A. Leon Higginbotham. Shades of Freedom: Racial Politics and Presumptions of the American Legal Process. New York: Oxford University Press, 1996. $30.00 (cloth). $30.00 (cloth), ISBN 978-0-19-503822-4.
Reviewed by Rayvon Fouche (Washington University)
Published on H-PCAACA (July, 1997)
In the late 1970s, renowned legal scholar, A. Leon Higginbotham completed In the Matter of Color, the first book in his series "Race and the American Legal Process." This influential text examined the ways in which the legal structure of the American Colonial Period, the institution of chattel slavery, and racism were inextricably intertwined. The publication of the second volume in the series, Shades of Freedom, has come eighteen years later. In Shades of Freedom Higginbotham endeavors to move beyond the period of American history so defined by the forced submission of African-American people codified in pre-Civil War constitutional law, to a time when racial equality appeared to be an attainable reality. He aims to trace how the law systematically dehumanized African-American people and "its impact on the journey from the midnight of total oppression to some early dawn, where there were occasional glitters of light and muted shades of freedom" (p. xxiv). He boldly strides into a complex period of African-American history, where these "shades of freedom" regularly obfuscate the actual nature of racial injustice.
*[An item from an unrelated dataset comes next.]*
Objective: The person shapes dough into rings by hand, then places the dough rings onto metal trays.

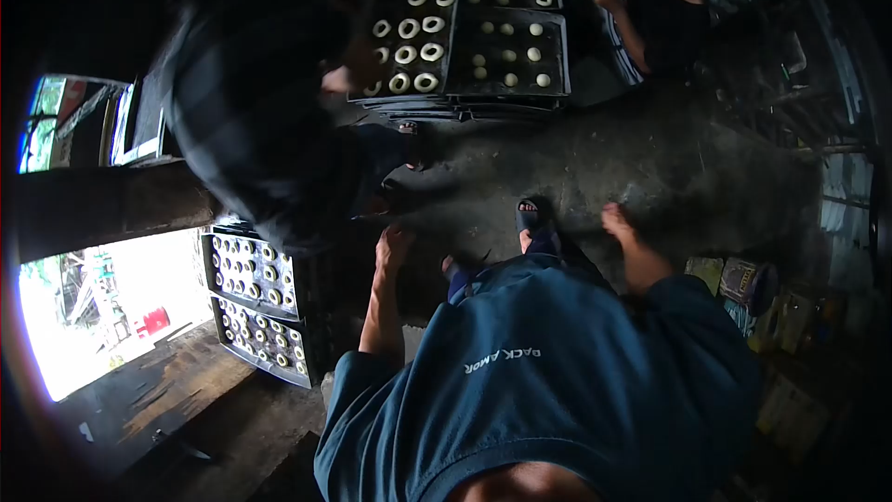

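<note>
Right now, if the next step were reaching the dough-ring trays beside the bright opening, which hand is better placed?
Probably the left hand: it is on the same side as those trays, and nothing shows in it. The right hand is farther off, on the opposite side.

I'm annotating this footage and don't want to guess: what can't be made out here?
In the head view:
Left hand: fingers too small and dim.
Right hand: fingers blurred.
Leftmost dough rings: partly covered by a co-worker's hand.
Bright opening: details outside washed out by glare.
Printed container: lettering too small, in shadow.
</note>
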Tool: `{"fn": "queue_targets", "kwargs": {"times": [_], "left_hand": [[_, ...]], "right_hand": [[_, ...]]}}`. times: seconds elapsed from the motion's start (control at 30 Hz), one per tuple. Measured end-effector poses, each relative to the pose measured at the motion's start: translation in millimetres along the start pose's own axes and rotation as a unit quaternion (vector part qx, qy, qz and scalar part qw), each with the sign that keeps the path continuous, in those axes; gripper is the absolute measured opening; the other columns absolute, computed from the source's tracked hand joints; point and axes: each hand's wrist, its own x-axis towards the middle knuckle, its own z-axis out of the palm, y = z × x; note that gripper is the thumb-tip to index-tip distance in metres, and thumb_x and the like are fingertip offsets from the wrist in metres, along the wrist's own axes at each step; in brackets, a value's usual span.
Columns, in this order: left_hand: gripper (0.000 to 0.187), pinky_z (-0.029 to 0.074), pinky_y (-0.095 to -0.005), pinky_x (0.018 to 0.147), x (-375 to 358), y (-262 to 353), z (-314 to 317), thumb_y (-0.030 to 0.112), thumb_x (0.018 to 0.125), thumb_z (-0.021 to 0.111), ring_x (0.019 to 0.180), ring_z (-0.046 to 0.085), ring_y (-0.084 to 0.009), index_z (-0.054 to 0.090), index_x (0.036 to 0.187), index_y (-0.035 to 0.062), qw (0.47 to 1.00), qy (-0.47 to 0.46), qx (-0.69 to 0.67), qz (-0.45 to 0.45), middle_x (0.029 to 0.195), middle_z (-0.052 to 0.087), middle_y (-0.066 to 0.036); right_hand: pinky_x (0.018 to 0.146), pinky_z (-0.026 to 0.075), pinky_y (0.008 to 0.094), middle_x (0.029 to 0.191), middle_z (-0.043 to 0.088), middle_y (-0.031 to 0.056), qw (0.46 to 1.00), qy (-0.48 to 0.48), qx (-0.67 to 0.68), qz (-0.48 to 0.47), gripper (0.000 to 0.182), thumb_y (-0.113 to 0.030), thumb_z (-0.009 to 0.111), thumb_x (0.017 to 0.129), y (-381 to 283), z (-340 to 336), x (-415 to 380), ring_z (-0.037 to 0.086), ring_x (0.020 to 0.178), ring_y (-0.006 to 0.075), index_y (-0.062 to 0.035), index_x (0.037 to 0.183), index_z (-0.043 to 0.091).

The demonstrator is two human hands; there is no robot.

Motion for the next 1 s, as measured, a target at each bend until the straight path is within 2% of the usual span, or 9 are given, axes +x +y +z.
{"fn": "queue_targets", "kwargs": {"times": [0.07, 0.17, 0.27, 0.37, 0.47, 0.7, 0.77, 0.83, 1.0], "left_hand": [[0.039, 0.050, -0.0343, 0.067, 21.0, 70.7, 12.0, 0.039, 0.080, 0.061, 0.079, 0.066, -0.0252, 0.066, 0.094, 0.0028, 0.994, 0.041, -0.095, 0.020, 0.086, 0.067, -0.015], [0.030, 0.048, -0.0338, 0.066, 55.8, 115.8, 28.2, 0.030, 0.082, 0.060, 0.080, 0.064, -0.0206, 0.066, 0.095, 0.0031, 0.962, -0.141, -0.232, 0.023, 0.090, 0.067, -0.014], [0.026, 0.047, -0.0329, 0.065, 93.6, 118.0, 71.0, 0.026, 0.083, 0.060, 0.080, 0.061, -0.0158, 0.066, 0.094, 0.0027, 0.947, -0.267, -0.135, -0.114, 0.094, 0.066, -0.014], [0.028, 0.048, -0.0323, 0.066, 122.7, 85.9, 144.6, 0.027, 0.082, 0.061, 0.078, 0.062, -0.0143, 0.067, 0.097, 0.0031, 0.950, -0.225, -0.202, 0.077, 0.090, 0.067, -0.013], [0.030, 0.049, -0.0319, 0.067, 164.8, 177.1, 157.5, 0.028, 0.083, 0.061, 0.075, 0.064, -0.0171, 0.067, 0.098, 0.0022, 0.953, -0.101, -0.272, -0.082, 0.086, 0.068, -0.013], [0.032, 0.051, -0.0341, 0.065, 304.2, 310.7, 207.3, 0.030, 0.086, 0.055, 0.078, 0.066, -0.0241, 0.065, 0.100, 0.0029, 0.923, -0.377, 0.032, -0.074, 0.089, 0.067, -0.013], [0.029, 0.050, -0.0341, 0.066, 338.7, 299.4, 264.4, 0.028, 0.086, 0.056, 0.079, 0.065, -0.0275, 0.063, 0.101, 0.0050, 0.894, -0.220, 0.174, 0.350, 0.091, 0.066, -0.011], [0.025, 0.051, -0.0359, 0.068, 372.3, 310.6, 320.2, 0.025, 0.084, 0.057, 0.081, 0.064, -0.0296, 0.063, 0.101, 0.0077, 0.937, -0.108, -0.139, 0.301, 0.094, 0.065, -0.011], [0.018, 0.051, -0.0405, 0.075, 453.3, 318.0, 424.0, 0.011, 0.081, 0.057, 0.091, 0.061, -0.0328, 0.063, 0.096, 0.0057, 0.962, -0.118, -0.014, 0.246, 0.103, 0.062, -0.016]], "right_hand": [[0.071, 0.051, 0.0399, 0.085, 0.067, 0.0140, 0.950, 0.108, -0.288, -0.057, 0.020, -0.021, 0.051, 0.075, 137.4, 0.6, 60.4, 0.064, 0.083, 0.0312, -0.0094, 0.080, 0.067], [0.069, 0.050, 0.0372, 0.083, 0.065, 0.0106, 0.982, 0.076, -0.169, -0.034, 0.018, -0.019, 0.054, 0.079, 138.5, -33.3, 72.6, 0.062, 0.078, 0.0254, -0.0078, 0.090, 0.063], [0.065, 0.048, 0.0332, 0.080, 0.061, 0.0054, 0.999, 0.042, 0.008, 0.003, 0.022, -0.017, 0.058, 0.086, 99.2, -92.3, 67.3, 0.058, 0.071, 0.0167, -0.0054, 0.105, 0.058], [0.057, 0.047, 0.0295, 0.082, 0.062, 0.0045, 0.992, 0.054, 0.080, -0.080, 0.025, -0.016, 0.059, 0.088, 9.8, -118.5, 58.4, 0.057, 0.066, 0.0136, -0.0072, 0.111, 0.057], [0.062, 0.048, 0.0245, 0.091, 0.065, 0.0064, 0.919, -0.041, 0.374, 0.117, 0.032, -0.016, 0.060, 0.088, -56.4, -125.3, 88.8, 0.060, 0.072, 0.0117, -0.0062, 0.118, 0.055], [0.070, 0.050, 0.0243, 0.092, 0.064, 0.0073, 0.933, -0.130, 0.322, 0.095, 0.026, -0.014, 0.055, 0.090, -112.8, -128.5, 153.9, 0.061, 0.079, 0.0122, -0.0028, 0.113, 0.058], [0.069, 0.047, 0.0266, 0.087, 0.062, 0.0079, 0.945, -0.179, 0.270, 0.038, 0.022, -0.008, 0.051, 0.091, -99.3, -120.8, 196.1, 0.059, 0.076, 0.0141, 0.0003, 0.109, 0.059], [0.071, 0.047, 0.0260, 0.088, 0.061, 0.0089, 0.910, -0.222, 0.345, 0.061, 0.023, -0.004, 0.048, 0.091, -71.9, -101.8, 241.0, 0.059, 0.079, 0.0148, 0.0010, 0.110, 0.059], [0.073, 0.049, 0.0277, 0.087, 0.065, 0.0112, 0.954, -0.186, 0.234, 0.005, 0.027, -0.008, 0.049, 0.091, -48.0, -111.0, 320.7, 0.061, 0.081, 0.0146, -0.0016, 0.115, 0.059]]}}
Higginbotham's analysis is driven by a concept he has coined the "precept of inferiority." Higginbotham defines this theme as the effort to "presume, preserve, protect, and defend the ideal of the superiority of whites and the inferiority of blacks" (p. 195). He distinguishes four historical stages in the development of this "precept" within the American legal system: the ancestry of inferiority (1619 to 1662)--during which the legal process presumed black inferiority and white supremacy; the ideology of inferiority (1662 to 1830)--when black inferiority and white supremacy become strategically encoded within legal rhetoric and practice; the politics of inferiority (1830 to the Civil War)--at which time the legal structure maintained the precept of inferiority even as its primary institutional support, slavery, was dissolving; and the dream of freedom and its demise (Reconstruction to Plessy and beyond)--characterized by the unsuccessful efforts remove racially-based prejudice from the American legal process.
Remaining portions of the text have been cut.